Real estate watch; beyond reaction

Calendar Note

Tomorrow, at the Homewood Carnegie Library, local producer Kevin Amos and oft-returning Homewood expat Andrew W. Thornhill will lead a discussion on "Economic Development through the Arts." The free event runs from 2 p.m. to 4 p.m.

Real Estate Watch

Just a couple of transactions reported by RealSTATs this week:

7210 Frankstown Ave., for $130,000

7514 Hamilton Avenue, for $4,000

If you clicked the links, you know that 7210 Frankstown is the former site of the KFC that closed in December. A couple of Saturdays ago, I was at a meeting where some folks expressed concern about the rumor that the new owner is planning to serve beer. Pizza and beer, actually. The feeling was that we don't need another place that serves beer.

I did not, and do not, understand the concern. Maybe we don't need another place that serves beer, but I also do not see how one more place that serves beer would make much of a difference. And I am willing to let the next guy have his beer if I am able, for the first time in a decade, to buy a pizza in Homewood (I can order one now from East Liberty, but I can't buy one in Homewood).

Now, having said that, I'll add this: if the new establishment contributes to the deterioration of the intersection, I'll join with whomever to confront the owners.

But in the meantime, I want to make a larger point.

7210 Frankstown was vacant for eight months.

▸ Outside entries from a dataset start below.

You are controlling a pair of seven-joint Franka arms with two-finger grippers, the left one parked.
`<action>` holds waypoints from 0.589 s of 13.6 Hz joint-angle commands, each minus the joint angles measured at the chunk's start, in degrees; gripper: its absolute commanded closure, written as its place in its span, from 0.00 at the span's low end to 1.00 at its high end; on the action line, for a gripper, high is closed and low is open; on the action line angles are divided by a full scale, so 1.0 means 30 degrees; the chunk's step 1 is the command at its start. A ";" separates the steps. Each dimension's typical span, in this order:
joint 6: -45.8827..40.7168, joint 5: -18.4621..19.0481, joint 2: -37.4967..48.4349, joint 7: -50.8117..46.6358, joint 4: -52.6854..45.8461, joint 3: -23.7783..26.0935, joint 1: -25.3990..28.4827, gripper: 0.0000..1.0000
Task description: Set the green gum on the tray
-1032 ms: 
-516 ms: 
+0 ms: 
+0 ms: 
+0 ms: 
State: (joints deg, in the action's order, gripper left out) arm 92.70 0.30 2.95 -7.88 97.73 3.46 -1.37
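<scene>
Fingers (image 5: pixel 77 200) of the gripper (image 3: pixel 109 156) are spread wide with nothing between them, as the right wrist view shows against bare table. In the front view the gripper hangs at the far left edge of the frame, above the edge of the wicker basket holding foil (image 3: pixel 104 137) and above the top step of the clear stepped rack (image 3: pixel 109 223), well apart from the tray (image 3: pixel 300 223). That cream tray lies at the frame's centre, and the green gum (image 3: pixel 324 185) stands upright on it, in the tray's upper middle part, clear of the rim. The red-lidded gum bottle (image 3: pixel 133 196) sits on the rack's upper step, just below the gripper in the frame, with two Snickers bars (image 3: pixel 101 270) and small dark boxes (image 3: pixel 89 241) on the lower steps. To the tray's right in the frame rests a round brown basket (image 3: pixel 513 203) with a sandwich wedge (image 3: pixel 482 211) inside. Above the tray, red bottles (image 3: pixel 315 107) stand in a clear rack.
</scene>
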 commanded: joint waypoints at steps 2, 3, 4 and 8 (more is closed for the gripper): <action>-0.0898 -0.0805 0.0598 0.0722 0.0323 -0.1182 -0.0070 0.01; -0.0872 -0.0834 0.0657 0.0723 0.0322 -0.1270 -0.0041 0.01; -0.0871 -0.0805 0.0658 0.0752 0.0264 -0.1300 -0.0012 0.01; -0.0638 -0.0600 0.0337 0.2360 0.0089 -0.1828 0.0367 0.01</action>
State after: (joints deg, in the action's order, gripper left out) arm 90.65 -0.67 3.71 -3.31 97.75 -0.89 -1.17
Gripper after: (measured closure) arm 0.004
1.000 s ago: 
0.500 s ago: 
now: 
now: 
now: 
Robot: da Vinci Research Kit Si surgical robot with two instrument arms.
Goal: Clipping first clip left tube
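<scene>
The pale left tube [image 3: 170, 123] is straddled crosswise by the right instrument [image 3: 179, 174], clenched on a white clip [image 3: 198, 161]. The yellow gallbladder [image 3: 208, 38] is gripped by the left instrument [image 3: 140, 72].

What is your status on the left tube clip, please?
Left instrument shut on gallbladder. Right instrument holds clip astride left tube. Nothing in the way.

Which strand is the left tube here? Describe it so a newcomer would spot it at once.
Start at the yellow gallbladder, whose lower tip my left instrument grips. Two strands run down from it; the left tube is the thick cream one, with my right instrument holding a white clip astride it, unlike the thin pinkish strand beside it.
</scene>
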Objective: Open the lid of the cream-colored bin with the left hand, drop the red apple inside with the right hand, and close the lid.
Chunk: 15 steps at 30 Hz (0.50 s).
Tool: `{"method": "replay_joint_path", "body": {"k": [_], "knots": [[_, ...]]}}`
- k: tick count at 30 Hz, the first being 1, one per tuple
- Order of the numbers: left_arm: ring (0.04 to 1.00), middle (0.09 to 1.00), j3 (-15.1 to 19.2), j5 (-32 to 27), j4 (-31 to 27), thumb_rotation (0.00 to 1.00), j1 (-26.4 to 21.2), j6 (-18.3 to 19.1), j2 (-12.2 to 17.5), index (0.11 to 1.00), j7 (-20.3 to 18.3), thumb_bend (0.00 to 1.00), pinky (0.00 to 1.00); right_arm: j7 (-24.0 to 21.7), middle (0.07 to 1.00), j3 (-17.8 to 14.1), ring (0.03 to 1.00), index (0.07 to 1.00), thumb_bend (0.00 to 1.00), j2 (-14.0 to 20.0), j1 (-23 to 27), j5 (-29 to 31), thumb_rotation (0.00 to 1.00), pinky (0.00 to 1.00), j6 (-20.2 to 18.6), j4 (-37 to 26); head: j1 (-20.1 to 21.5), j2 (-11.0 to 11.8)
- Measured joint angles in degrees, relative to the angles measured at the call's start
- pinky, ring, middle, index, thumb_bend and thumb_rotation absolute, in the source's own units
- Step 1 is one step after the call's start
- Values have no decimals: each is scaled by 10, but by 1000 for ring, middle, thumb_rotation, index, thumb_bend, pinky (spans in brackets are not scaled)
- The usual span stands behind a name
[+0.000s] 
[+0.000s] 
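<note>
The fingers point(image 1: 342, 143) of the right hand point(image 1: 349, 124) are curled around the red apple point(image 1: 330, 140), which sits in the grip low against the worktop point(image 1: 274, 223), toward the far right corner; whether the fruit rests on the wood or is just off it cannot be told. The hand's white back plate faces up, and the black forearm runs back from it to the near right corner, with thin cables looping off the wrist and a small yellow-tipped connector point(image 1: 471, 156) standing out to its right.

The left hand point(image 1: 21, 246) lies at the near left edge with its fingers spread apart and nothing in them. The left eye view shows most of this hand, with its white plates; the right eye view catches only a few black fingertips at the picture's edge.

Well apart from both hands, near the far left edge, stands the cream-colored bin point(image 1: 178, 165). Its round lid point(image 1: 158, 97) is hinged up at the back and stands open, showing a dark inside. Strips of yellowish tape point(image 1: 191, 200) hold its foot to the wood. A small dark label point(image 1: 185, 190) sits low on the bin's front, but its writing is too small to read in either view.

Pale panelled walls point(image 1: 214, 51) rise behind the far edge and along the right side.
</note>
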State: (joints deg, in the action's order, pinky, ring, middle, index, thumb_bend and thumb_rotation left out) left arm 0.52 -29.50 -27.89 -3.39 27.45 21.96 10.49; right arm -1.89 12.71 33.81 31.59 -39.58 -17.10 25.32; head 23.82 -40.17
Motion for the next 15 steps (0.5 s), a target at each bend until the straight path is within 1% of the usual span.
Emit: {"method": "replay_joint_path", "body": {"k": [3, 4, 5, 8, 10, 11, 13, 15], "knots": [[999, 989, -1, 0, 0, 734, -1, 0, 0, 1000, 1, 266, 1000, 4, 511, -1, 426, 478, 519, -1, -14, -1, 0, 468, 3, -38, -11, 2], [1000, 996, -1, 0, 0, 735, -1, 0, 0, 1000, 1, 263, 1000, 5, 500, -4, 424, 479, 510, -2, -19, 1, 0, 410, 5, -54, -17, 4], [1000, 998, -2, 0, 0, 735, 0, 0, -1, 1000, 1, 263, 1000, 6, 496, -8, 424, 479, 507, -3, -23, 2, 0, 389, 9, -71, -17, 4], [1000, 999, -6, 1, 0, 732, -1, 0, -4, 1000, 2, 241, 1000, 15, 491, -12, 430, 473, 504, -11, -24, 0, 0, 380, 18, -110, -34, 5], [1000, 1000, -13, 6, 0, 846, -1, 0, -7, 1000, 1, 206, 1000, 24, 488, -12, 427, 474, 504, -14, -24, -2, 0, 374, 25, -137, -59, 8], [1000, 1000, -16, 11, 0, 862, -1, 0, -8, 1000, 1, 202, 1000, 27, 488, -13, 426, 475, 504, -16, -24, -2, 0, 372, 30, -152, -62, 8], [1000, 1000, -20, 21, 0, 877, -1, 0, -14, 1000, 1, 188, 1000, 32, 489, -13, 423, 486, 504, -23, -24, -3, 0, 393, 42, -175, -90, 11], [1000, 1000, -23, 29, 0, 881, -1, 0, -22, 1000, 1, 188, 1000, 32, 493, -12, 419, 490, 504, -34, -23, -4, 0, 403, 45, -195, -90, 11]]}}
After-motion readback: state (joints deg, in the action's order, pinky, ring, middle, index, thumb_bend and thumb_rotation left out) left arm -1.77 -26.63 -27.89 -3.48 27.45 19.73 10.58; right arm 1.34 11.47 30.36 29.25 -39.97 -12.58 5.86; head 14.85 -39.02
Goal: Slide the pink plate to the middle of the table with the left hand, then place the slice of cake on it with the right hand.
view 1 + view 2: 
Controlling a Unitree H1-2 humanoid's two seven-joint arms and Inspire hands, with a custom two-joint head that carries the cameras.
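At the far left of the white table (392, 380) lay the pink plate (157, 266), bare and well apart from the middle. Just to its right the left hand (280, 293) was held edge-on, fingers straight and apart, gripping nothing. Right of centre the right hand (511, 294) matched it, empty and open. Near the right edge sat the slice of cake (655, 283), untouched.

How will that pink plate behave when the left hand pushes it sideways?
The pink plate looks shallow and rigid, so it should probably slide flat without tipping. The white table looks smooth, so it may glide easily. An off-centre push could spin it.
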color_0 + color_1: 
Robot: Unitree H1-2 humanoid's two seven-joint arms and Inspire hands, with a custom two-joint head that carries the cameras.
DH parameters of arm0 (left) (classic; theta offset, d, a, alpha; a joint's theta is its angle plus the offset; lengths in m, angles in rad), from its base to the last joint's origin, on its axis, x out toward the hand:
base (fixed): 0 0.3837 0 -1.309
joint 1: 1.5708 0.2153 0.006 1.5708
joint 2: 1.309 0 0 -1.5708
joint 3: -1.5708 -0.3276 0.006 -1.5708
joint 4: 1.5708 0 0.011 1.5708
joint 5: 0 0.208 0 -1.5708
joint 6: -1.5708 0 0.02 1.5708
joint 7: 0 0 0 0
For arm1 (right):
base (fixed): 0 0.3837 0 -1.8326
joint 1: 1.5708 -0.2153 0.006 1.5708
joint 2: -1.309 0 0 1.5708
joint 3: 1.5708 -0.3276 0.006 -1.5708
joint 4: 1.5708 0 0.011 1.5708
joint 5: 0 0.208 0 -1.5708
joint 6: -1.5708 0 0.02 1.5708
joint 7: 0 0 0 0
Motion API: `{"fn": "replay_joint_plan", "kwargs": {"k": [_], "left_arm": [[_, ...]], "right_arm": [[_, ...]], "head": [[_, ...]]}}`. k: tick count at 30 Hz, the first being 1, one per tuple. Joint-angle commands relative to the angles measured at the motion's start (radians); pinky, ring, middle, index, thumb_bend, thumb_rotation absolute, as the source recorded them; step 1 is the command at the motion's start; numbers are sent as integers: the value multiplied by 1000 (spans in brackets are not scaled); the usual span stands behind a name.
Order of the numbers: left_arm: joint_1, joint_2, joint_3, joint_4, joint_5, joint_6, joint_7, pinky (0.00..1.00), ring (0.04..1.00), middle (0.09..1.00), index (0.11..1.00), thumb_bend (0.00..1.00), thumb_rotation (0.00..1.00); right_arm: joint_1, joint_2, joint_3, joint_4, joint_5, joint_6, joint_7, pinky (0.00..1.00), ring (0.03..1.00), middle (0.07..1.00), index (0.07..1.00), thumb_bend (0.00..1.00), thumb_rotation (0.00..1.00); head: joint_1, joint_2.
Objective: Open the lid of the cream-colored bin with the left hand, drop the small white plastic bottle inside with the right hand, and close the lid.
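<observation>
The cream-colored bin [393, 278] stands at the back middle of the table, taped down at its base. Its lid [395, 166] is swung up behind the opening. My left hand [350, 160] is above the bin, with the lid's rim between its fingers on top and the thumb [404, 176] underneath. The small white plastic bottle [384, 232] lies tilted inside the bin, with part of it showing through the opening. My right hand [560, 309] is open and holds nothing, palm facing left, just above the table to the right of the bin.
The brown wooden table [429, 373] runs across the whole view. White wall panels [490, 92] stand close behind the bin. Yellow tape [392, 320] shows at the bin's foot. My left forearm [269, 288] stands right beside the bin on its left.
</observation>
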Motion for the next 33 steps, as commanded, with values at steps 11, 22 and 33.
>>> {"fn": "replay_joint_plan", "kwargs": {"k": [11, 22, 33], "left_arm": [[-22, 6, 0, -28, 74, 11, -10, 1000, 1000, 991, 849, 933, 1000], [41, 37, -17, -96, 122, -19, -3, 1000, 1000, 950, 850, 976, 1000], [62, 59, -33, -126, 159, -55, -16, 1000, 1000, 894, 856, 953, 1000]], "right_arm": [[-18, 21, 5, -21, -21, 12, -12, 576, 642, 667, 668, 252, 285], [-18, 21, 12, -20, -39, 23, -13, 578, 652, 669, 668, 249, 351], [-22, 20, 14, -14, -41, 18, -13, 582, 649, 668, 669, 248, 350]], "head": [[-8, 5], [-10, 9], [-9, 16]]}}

Property does not care who owns it. During those eight months, anyone could have bought it - including people who are now concerned about what the new owners will do.

We could have been the new owners.

One reader, homewood movement, wrote in January:

The point people miss is that that building is about to be snatched up by another one of these foriegners the community (or to the country, for that matter). And although they are gonna provide a service, they are gonna look down their noses with disdain at us, but happily pocket our money and take it elsewhere...Keep an eye on it. You'll see.

To which I asked, "Have you considered snatching it up yourself?"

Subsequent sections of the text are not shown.